Drawn by Faucher-Gudin,
from a sketch by Layard.
At Ardupa a brief halt was made to receive the ambassadors of one of the Hittite sovereigns and others from the kings of Khanigalbat, after which he returned to Nineveh, where he spent the winter. As a matter of fact, these were but petty wars, and their immediate results appear at the first glance quite inadequate to account for the contemporary enthusiasm they excited. The sincerity of it can be better understood when we consider the miserable state of the country twenty years previously.
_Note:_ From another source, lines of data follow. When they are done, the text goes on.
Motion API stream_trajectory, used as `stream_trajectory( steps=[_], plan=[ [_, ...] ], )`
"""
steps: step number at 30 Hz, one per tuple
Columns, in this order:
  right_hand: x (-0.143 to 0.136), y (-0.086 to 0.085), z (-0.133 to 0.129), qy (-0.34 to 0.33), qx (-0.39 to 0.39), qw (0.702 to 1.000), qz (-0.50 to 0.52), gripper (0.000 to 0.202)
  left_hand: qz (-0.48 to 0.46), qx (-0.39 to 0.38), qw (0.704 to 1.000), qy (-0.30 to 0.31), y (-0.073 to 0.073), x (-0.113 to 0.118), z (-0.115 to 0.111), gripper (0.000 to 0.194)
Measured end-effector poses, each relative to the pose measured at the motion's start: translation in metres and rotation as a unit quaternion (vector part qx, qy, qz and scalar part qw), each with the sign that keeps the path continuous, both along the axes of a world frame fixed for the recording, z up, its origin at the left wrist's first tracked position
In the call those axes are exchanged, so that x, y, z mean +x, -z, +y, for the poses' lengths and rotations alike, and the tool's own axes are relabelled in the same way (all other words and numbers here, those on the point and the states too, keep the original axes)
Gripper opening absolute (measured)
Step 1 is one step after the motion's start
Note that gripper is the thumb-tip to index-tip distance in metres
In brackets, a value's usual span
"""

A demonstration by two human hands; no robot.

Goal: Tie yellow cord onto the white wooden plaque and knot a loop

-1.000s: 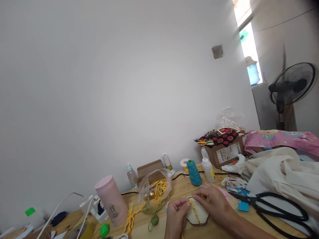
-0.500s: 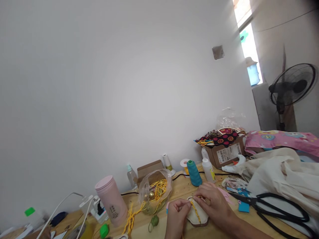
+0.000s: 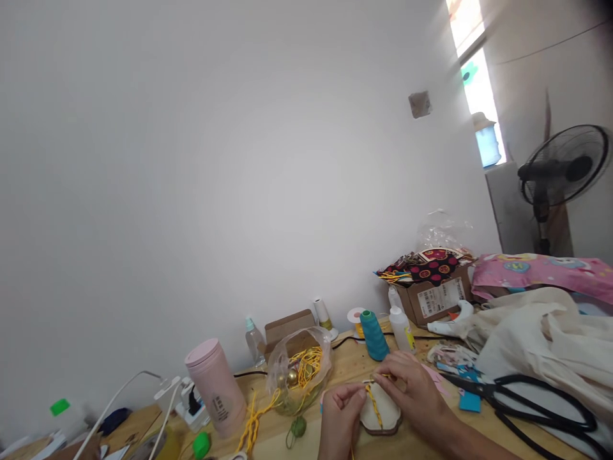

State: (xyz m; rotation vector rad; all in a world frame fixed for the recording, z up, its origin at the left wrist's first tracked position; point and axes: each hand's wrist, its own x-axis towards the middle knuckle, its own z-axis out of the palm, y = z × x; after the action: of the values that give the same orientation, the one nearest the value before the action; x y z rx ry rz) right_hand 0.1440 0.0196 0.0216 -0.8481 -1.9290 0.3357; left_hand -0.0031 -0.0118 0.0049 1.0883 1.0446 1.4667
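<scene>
A cream pad (image 3: 389, 414) with a scalloped edge lies on the wooden table, close to me. Down its middle runs a yellow cord (image 3: 374, 406) that looks twisted or braided. At the pad's left upper side, my left hand (image 3: 341, 412) pinches the cord between thumb and fingertips. My right hand (image 3: 412, 391) is closed at the pad's top edge, its fingertips pinching the cord's upper end. The exact spot where the fingertips meet is partly hidden by the fingers.
Black scissors (image 3: 527, 399) lie right, beside white cloth (image 3: 541, 335). Behind the hands stand a teal thread cone (image 3: 374, 335) and a glue bottle (image 3: 401, 329). A clear bag (image 3: 299, 370) of yellow cords, a green ball (image 3: 299, 426) and a pink tumbler (image 3: 216, 386) are left.
Both hands keep their pinch on the yellow cord with only slight finger movement. The cord's lower end has shifted a little left on the pad. The whole view has moved slightly.
</scene>
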Motion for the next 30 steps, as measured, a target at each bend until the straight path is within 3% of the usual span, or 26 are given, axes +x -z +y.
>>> stream_trajectory(
  steps=[19,23,30],
  plan=[
    [-0.0025,0.0035,0.0010,0.006,-0.037,0.999,-0.007,0.023,0.044,-0.014,0.999,-0.020,-0.0010,0.0013,0.0018,0.018],
    [-0.0031,0.0034,-0.0009,0.016,-0.036,0.999,-0.002,0.022,0.027,-0.016,1.000,0.002,-0.0029,0.0010,0.0002,0.017],
    [-0.0012,0.0066,0.0065,0.008,-0.065,0.998,-0.001,0.020,0.021,-0.017,1.000,-0.011,-0.0073,0.0043,-0.0034,0.014]
  ],
)
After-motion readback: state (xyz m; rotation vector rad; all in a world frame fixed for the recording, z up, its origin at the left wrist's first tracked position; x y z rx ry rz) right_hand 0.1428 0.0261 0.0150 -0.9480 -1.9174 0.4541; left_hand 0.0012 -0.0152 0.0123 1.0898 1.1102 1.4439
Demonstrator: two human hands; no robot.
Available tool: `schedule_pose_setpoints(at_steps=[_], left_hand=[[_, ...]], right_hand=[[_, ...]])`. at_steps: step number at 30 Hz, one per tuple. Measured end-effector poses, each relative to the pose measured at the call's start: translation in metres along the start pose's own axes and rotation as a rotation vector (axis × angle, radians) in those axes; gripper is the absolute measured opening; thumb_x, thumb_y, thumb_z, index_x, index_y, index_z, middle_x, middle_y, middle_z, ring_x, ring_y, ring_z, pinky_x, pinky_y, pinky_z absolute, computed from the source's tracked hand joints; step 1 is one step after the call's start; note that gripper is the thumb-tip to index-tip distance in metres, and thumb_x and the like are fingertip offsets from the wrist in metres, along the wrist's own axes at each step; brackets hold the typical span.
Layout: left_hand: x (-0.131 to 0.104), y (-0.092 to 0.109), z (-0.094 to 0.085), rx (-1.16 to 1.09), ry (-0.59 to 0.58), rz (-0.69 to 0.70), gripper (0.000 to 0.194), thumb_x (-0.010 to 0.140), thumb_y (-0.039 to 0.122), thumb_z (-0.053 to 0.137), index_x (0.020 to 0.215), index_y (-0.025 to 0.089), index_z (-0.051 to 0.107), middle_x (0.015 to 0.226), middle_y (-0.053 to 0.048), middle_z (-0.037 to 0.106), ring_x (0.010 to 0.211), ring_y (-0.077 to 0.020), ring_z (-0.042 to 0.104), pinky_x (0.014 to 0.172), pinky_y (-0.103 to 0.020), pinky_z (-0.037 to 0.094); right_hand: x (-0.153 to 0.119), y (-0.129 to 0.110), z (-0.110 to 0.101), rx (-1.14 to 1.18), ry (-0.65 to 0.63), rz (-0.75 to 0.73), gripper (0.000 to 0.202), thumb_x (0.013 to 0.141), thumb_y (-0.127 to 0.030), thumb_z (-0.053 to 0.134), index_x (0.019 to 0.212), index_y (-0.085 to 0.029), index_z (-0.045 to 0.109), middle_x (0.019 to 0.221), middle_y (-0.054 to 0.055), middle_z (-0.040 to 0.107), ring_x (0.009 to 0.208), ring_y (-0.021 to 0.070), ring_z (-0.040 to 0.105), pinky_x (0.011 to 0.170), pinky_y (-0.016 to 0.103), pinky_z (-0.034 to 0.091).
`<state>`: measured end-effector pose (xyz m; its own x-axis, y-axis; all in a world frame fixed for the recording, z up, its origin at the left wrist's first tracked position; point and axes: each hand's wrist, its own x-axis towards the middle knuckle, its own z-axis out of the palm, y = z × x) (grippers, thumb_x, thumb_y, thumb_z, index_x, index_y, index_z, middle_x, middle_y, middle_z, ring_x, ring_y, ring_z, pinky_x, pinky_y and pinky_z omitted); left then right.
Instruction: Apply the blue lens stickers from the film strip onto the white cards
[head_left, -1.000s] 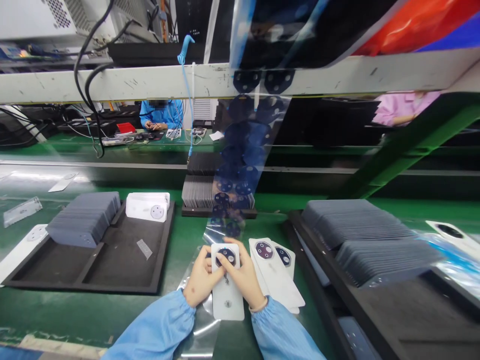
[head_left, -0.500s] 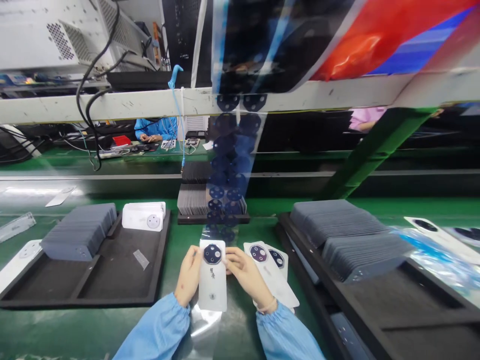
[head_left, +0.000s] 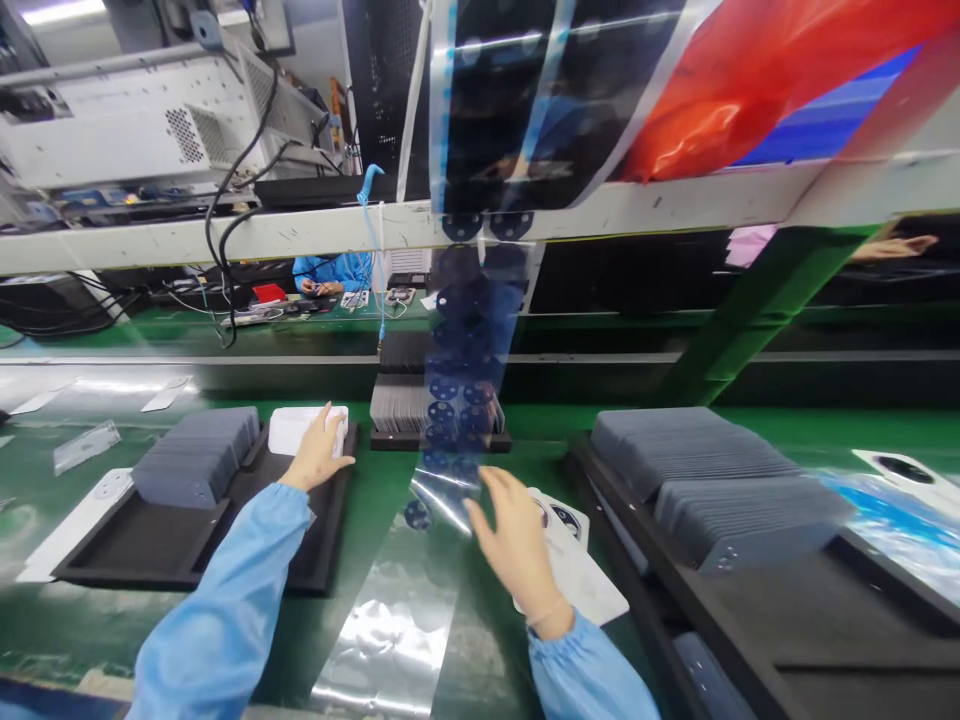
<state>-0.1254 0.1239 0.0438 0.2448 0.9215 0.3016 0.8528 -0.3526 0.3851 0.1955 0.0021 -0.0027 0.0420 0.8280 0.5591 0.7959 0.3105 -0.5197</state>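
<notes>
My left hand (head_left: 316, 452) reaches over the left black tray (head_left: 330, 560), its fingers spread on top of the white panels (head_left: 289, 430) at the tray's back right. Beside the clear film strip (head_left: 405, 620), my right hand (head_left: 517, 540) hangs with thumb and fingers apart and nothing between them. The strip carries dark round camera stickers (head_left: 417, 515) and runs down from the rail. Under and right of my right hand lie white panels (head_left: 589, 580) with dark camera circles, partly covered by it.
Grey sheets (head_left: 191, 455) stand in the left tray. More grey sheets (head_left: 675, 450) fill part of the right black tray (head_left: 750, 620). A small rack (head_left: 397, 405) of sheets stands behind the strip. A white rail (head_left: 300, 232) crosses above. Another person's blue sleeves (head_left: 349, 270) show beyond.
My left hand has moved left and forward to the white panels in the tray. My right hand has opened. The white panel held between both hands is gone from there. The view has shifted slightly.
</notes>
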Motion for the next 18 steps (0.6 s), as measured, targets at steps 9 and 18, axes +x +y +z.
schedule_pose_setpoints(at_steps=[9,18], left_hand=[[-0.001,-0.077,0.002,0.323,-0.098,-0.041,0.077,0.079,0.045,0.066,0.145,0.024,0.034,0.156,-0.016,0.029,0.144,-0.0331,0.025,0.114,-0.059,0.018],[-0.010,-0.080,0.001,0.439,-0.051,0.006,0.068,0.082,0.041,0.066,0.142,0.024,0.041,0.150,-0.016,0.040,0.140,-0.0294,0.035,0.115,-0.050,0.022]], right_hand=[[-0.005,-0.015,0.075,0.056,-0.486,-0.129,0.058,0.089,-0.036,0.062,0.138,-0.009,0.047,0.143,0.018,0.046,0.135,0.0306,0.042,0.112,0.049,0.035],[-0.011,-0.028,0.064,0.064,-0.370,0.045,0.037,0.085,-0.027,0.067,0.121,-0.021,0.060,0.119,0.008,0.068,0.106,0.0279,0.064,0.091,0.039,0.049]])
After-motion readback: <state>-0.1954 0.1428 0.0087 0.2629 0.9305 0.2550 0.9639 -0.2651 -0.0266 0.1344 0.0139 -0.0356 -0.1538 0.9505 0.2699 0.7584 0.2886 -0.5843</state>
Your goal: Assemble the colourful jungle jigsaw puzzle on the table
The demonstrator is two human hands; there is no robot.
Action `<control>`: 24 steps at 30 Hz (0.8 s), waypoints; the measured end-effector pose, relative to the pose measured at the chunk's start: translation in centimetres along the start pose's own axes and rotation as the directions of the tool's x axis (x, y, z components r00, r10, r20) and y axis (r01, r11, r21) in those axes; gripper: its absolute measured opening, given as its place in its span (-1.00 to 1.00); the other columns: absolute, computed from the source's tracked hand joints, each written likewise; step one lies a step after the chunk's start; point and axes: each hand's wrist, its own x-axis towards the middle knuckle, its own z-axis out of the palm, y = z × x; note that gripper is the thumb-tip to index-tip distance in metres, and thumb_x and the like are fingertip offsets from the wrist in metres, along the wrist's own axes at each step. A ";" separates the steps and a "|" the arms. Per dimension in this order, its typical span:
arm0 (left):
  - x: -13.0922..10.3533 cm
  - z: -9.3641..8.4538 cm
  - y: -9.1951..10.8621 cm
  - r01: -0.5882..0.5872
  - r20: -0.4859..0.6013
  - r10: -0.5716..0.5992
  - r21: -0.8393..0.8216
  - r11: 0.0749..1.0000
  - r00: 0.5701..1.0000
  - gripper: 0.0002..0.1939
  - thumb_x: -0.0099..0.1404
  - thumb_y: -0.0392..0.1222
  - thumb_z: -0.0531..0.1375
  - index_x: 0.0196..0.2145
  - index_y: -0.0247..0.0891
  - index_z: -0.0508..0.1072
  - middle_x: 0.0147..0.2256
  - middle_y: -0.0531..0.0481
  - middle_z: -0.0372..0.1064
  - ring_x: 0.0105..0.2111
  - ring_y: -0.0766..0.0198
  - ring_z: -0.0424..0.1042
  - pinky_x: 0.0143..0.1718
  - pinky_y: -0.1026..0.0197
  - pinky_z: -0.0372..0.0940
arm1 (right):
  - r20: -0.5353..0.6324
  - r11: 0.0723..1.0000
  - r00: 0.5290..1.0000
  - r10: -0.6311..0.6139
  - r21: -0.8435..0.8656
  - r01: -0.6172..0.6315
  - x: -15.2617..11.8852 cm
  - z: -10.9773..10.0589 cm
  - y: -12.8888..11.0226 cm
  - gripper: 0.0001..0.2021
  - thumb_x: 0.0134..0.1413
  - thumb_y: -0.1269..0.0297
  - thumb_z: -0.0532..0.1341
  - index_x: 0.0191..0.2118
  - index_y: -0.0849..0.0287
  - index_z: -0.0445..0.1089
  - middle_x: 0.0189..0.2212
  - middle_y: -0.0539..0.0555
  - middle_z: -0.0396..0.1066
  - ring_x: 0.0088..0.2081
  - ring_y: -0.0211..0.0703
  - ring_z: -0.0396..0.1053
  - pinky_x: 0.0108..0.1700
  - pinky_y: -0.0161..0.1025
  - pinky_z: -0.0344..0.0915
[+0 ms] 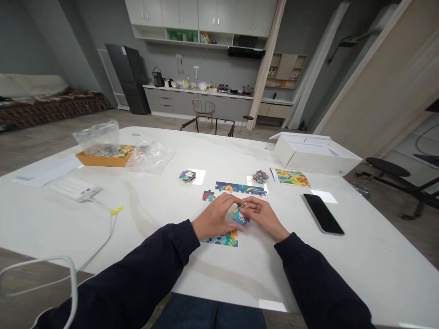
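Between my hands is a blue and purple puzzle piece (241, 216). My right hand (263, 216) pinches it at its upper right side. Curved around its left side, my left hand (219, 213) has thumb and index finger apart, its index fingertip close to the right fingers. Partly hidden under my left hand lies a joined teal strip (224, 240) of puzzle. Beyond the hands is a joined dark blue strip (240, 188), with a single red and teal piece (208, 196) to its left. Two piles of pieces, one left (187, 176) and one right (260, 177), sit farther back.
On the white table (154, 205), an orange tray (103, 159) with plastic bags stands at the left, near a white device (77, 190) with a cable. At the right are a phone (322, 214), a picture card (291, 177) and a white box (312, 157).
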 end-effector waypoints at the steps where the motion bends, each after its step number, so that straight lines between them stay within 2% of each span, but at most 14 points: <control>1: -0.1 -0.2 -0.4 0.005 0.031 -0.004 -0.020 1.000 1.000 -0.38 0.12 0.01 0.49 0.03 -0.17 0.35 -0.02 -0.15 0.42 0.01 0.03 0.39 0.07 -0.01 0.34 | -0.002 0.999 1.000 0.029 -0.014 -0.029 0.0 -0.2 0.1 -0.54 -0.11 0.00 0.50 -0.16 0.19 0.48 -0.43 0.04 0.51 -0.44 -0.19 0.43 -0.36 -0.23 0.40; 4: -0.4 -1.3 -1.5 0.061 0.132 -0.054 -0.050 0.997 0.990 -0.50 0.15 -0.04 0.48 -0.04 -0.19 0.40 -0.06 -0.12 0.41 -0.11 0.12 0.41 -0.07 0.09 0.37 | -0.022 0.992 0.995 0.095 -0.083 -0.097 -0.1 -0.9 0.4 -0.54 -0.13 0.00 0.50 -0.19 0.21 0.49 -0.45 0.05 0.52 -0.50 -0.21 0.40 -0.47 -0.27 0.34; 6: -0.6 -2.0 -1.9 0.116 0.211 -0.104 -0.043 0.992 0.972 -0.65 0.17 -0.09 0.46 -0.18 -0.20 0.44 -0.20 -0.03 0.42 -0.26 0.21 0.39 -0.19 0.16 0.34 | -0.027 0.984 0.992 0.120 -0.131 -0.122 -0.2 -1.3 0.4 -0.57 -0.14 0.03 0.50 -0.23 0.23 0.51 -0.48 0.05 0.51 -0.52 -0.24 0.38 -0.50 -0.32 0.28; 8: -0.7 -2.5 -2.0 0.155 0.297 -0.133 -0.051 0.987 0.946 -0.72 0.17 -0.10 0.45 -0.29 -0.22 0.46 -0.33 0.03 0.41 -0.33 0.26 0.35 -0.25 0.21 0.30 | 0.004 0.975 0.989 0.150 -0.169 -0.148 -0.5 -1.8 0.2 -0.61 -0.14 0.06 0.50 -0.26 0.24 0.52 -0.52 0.03 0.50 -0.53 -0.28 0.34 -0.52 -0.36 0.22; 11: -0.9 -2.5 -2.0 0.172 0.407 -0.109 -0.123 0.977 0.907 -0.74 0.17 -0.06 0.46 -0.33 -0.22 0.52 -0.39 0.03 0.44 -0.34 0.26 0.38 -0.27 0.23 0.29 | 0.095 0.957 0.972 0.217 -0.219 -0.192 -1.1 -2.2 -0.3 -0.62 -0.16 0.08 0.50 -0.29 0.26 0.54 -0.56 0.01 0.47 -0.55 -0.30 0.32 -0.52 -0.36 0.24; 15: -1.0 -2.1 -2.1 0.143 0.467 -0.035 -0.199 0.970 0.884 -0.76 0.20 0.04 0.43 -0.34 -0.18 0.63 -0.41 -0.02 0.48 -0.30 0.22 0.43 -0.25 0.22 0.33 | 0.183 0.938 0.942 0.283 -0.257 -0.232 -2.2 -2.1 -0.9 -0.63 -0.18 0.09 0.52 -0.30 0.26 0.56 -0.55 0.03 0.48 -0.52 -0.23 0.38 -0.47 -0.30 0.32; 18: -1.1 -1.9 -2.4 0.129 0.466 -0.020 -0.202 0.971 0.885 -0.76 0.20 0.06 0.43 -0.37 -0.15 0.67 -0.44 -0.03 0.49 -0.33 0.21 0.44 -0.27 0.20 0.34 | 0.203 0.932 0.948 0.243 -0.320 -0.171 -2.7 -1.4 -1.0 -0.69 -0.14 0.12 0.50 -0.32 0.24 0.57 -0.55 0.03 0.47 -0.50 -0.22 0.38 -0.44 -0.29 0.32; 24: -1.1 -1.8 -2.5 0.123 0.466 -0.016 -0.201 0.972 0.885 -0.83 0.19 0.00 0.45 -0.37 -0.12 0.69 -0.45 -0.02 0.50 -0.34 0.22 0.44 -0.27 0.22 0.34 | 0.194 0.852 0.980 0.044 -0.520 0.065 -2.9 -0.6 -0.8 -0.85 -0.08 0.24 0.46 -0.38 0.19 0.59 -0.48 0.00 0.43 -0.46 -0.28 0.23 -0.44 -0.32 0.19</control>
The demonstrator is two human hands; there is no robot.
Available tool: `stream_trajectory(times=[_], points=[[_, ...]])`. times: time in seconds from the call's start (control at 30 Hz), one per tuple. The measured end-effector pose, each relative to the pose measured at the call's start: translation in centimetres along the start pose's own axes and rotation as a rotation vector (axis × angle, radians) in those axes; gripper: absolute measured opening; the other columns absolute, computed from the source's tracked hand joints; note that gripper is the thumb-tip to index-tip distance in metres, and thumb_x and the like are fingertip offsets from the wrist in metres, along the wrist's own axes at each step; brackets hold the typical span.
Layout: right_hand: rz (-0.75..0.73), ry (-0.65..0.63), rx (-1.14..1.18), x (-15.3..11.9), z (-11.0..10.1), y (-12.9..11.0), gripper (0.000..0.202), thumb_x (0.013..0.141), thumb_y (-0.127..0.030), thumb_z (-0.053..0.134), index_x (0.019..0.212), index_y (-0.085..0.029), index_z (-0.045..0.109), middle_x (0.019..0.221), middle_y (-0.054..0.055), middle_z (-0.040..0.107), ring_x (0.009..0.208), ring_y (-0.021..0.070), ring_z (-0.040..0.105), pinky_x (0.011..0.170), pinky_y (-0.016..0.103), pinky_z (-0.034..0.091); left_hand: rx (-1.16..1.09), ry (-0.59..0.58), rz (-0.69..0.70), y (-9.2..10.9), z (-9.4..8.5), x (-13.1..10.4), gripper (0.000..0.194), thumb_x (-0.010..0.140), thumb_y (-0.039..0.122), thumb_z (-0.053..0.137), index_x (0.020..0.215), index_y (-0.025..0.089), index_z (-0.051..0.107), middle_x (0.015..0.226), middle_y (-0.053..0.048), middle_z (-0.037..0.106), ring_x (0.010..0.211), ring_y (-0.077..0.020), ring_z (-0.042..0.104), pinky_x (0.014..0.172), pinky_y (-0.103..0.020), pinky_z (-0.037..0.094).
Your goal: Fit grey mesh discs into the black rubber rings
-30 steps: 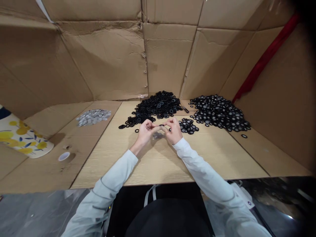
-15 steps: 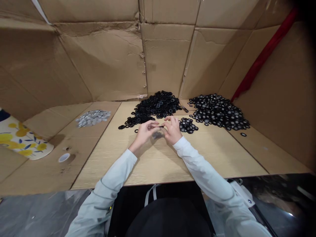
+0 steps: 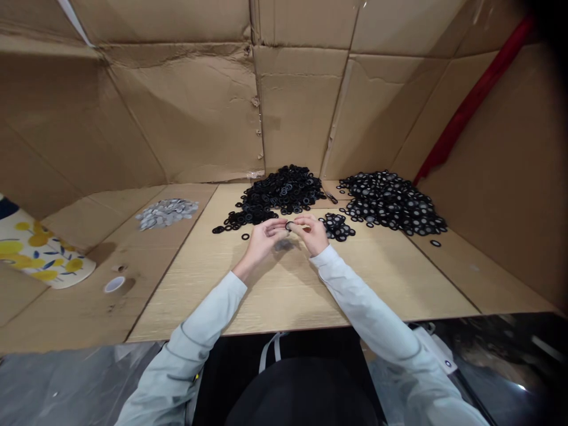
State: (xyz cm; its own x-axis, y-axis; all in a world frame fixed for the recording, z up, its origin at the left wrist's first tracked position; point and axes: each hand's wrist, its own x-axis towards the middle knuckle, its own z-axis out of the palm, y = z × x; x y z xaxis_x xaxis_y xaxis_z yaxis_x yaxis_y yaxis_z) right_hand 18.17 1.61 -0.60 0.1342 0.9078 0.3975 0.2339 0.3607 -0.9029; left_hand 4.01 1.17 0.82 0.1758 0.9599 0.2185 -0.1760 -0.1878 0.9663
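Observation:
Between my two hands, over the middle of the table, is a small black ring (image 3: 289, 225). My left hand (image 3: 264, 238) pinches its left side, and my right hand (image 3: 312, 234) grips it from the right with thumb and fingers. Just below the fingertips, small greyish pieces (image 3: 284, 244) lie on the wood, partly hidden. Behind my hands rises a large heap of black rings (image 3: 288, 188). A smaller group of black rings with pale centres (image 3: 338, 227) lies right beside my right hand.
A big pile of pale-centred rings (image 3: 393, 201) stands at the right. Grey discs (image 3: 166, 213) lie at the left, with a tape roll (image 3: 115, 284) and a floral-patterned object (image 3: 48, 254) nearer the edge. A small tool (image 3: 331, 197) rests behind. Cardboard walls (image 3: 177, 112) surround the table.
The ring between my fingers now faces the camera more, its round outline showing. My right fingers have lowered and drawn closer together around it.

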Motion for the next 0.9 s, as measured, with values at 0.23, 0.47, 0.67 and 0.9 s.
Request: stream_trajectory(times=[0.23, 0.47, 0.67, 0.9], points=[[-0.125, -0.110, -0.114, -0.6, 0.2, -0.2, 0.012, 0.069, -0.030, 0.057, 0.065, -0.019, 0.059, 0.083, 0.005, 0.056, 0.081, 0.0181, 0.053, 0.065, 0.030, 0.044, 0.137, -0.082, 0.026, 0.3, -0.5, -0.2, 0.025, 0.057, 0.021, 0.072, 0.080, 0.016, 0.065, 0.067, -0.003, 0.066, 0.062, -0.0153, 0.060, 0.065, -0.029, 0.047], [-0.206, -0.053, -0.204, -1.0, 0.3, -0.9, 0.013, 0.074, -0.027, 0.052, 0.064, -0.020, 0.056, 0.079, 0.004, 0.054, 0.077, 0.0172, 0.053, 0.071, 0.031, 0.043, 0.016, 0.028, 0.052, -0.1, 0.0, -0.5, 0.028, 0.055, 0.017, 0.072, 0.070, 0.019, 0.048, 0.058, 0.005, 0.055, 0.054, -0.0084, 0.052, 0.054, -0.021, 0.040], [-0.240, -0.085, -0.261, -0.9, 0.3, -1.6, 0.014, 0.077, -0.027, 0.048, 0.066, -0.020, 0.053, 0.079, 0.005, 0.054, 0.075, 0.0169, 0.052, 0.066, 0.029, 0.043, -0.178, 0.148, 0.121, 0.5, 0.7, -0.6, 0.045, 0.054, 0.012, 0.072, 0.070, 0.022, 0.031, 0.058, 0.009, 0.054, 0.058, -0.0079, 0.054, 0.062, -0.021, 0.041], [-0.326, -0.071, -0.318, -1.1, 0.4, -2.2, 0.013, 0.078, -0.024, 0.045, 0.068, -0.020, 0.051, 0.080, 0.006, 0.052, 0.081, 0.0193, 0.052, 0.075, 0.033, 0.043, -0.128, 0.138, 0.227, 0.8, 0.9, -1.2, 0.046, 0.056, 0.018, 0.074, 0.069, 0.022, 0.029, 0.067, 0.004, 0.062, 0.069, -0.0121, 0.061, 0.070, -0.026, 0.044]])
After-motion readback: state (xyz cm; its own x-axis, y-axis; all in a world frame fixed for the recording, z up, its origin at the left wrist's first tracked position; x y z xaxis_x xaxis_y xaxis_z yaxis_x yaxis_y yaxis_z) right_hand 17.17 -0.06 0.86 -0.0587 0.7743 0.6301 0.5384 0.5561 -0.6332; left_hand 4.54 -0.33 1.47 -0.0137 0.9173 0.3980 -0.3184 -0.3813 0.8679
Assyria then comprised two territories, one in the plains of the middle, the other in the districts of the upper, Tigris, both of considerable extent, but almost without regular intercommunication. Caravans or isolated messengers might pass with tolerable safety from Assur and Nineveh to Singar, or even to Nisibis; but beyond these places they had to brave the narrow defiles and steep paths in the forests of the Masios, through which it was rash to venture without keeping eye and ear ever on the alert. The mountaineers and their chiefs recognized the nominal suzerainty of Assyria, but refused to act upon this recognition unless constrained by a strong hand; if this control were relaxed they levied contributions on, or massacred, all who came within their reach, and the king himself never travelled from his own city of Nineveh to his own town of Amidi unless accompanied by an army. In less than the short space of three years, Assur-nazir-pal had remedied this evil. By the slaughter of some two hundred men in one place, three hundred in another, two or three thousand in a third, by dint of impaling and flaying refractory sheikhs, burning villages and dismantling strongholds, he forced the marauders of Naîri and Kirkhi to respect his frontiers and desist from pillaging his country. The two divisions of his kingdom, strengthened by the military colonies in Nirbu, were united, and became welded together into a compact whole from the banks of the Lower Zab to the sources of the Khabur and the Supnat.
During the following season the course of events diverted the king’s efforts into quite an opposite direction (B.C. 882). Under the name of Zamua there existed a number of small states scattered along the western slope of the Iranian Plateau north of the Cossæans.* Many of them—as, for instance, the Lullumê—had been civilized by the Chaldæans almost from time immemorial; the most southern among them were perpetually oscillating between the respective areas of influence of Babylon and Nineveh, according as one or other of these cities was in the ascendant, but at this particular moment they acknowledged Assyrian sway. Were they excited to rebellion against the latter power by the emissaries of its rival, or did they merely think that Assur-nazir-pal was too fully absorbed in the affairs of Naîri to be able to carry his arms effectively elsewhere? At all events they coalesced under Nurrammân, the sheikh of Dagara, blocked the pass of Babiti which led to their own territory, and there massed their contingents behind the shelter of hastily erected ramparts.**
* According to Hommol and Tiele, Zamua would be the country
extending from the sources of the Radanu to the southern
shores of the lake of Urumiah; Schrader believes it to have
occupied a smaller area, and places it to the east and
south-west of the lesser Zab. Delattre has shown that a
distinction must be made between Zamua on Lake Van and the
well-known Zamua upon the Zab. Zamua, as described by Assur-
nazir-pal, answers approximately to the present sandjak of
Suleimaniyeh in the vilayet of Mossul.
** Hommol believes that Assur-nazir-pal crossed the Zab near
Altin-keupru, and he is certainly correct: but it appears to
me from a passage in the Annals, that instead of taking
the road which leads to Bagdad by Ker-kuk and Tuz-Khurmati,
he marched along that which leads eastwards in the direction
of Suleimaniyeh. The pass of Babiti must have lain between
Gawardis and Bibân, facing the Kissê tchai, which forms the
western branch of the Radanu. Dagara would thus be
represented by the district to the east of Kerkuk at the
foot of the Kara-dagh.
Assur-nazir-pal concentrated his army at Kakzi,* a little to the south of Arbela, and promptly marched against them; he swept all obstacles before him, killed fourteen hundred and sixty men at the first onslaught, put Dagara to fire and sword, and soon defeated Nurrammân, but without effecting his capture.
* Kakzi, sometimes read Kalzi, must have been situated at
Shemamek of Shamamik, near Hazeh, to the south-west of
Erbil, the ancient Arbela, at the spot where Jones noticed
important Assyrian ruins excavated by Layard.
As the campaign threatened to be prolonged, he formed an entrenched camp in a favourable position, and stationed in it some of his troops to guard the booty, while he dispersed the rest to pillage the country on all sides.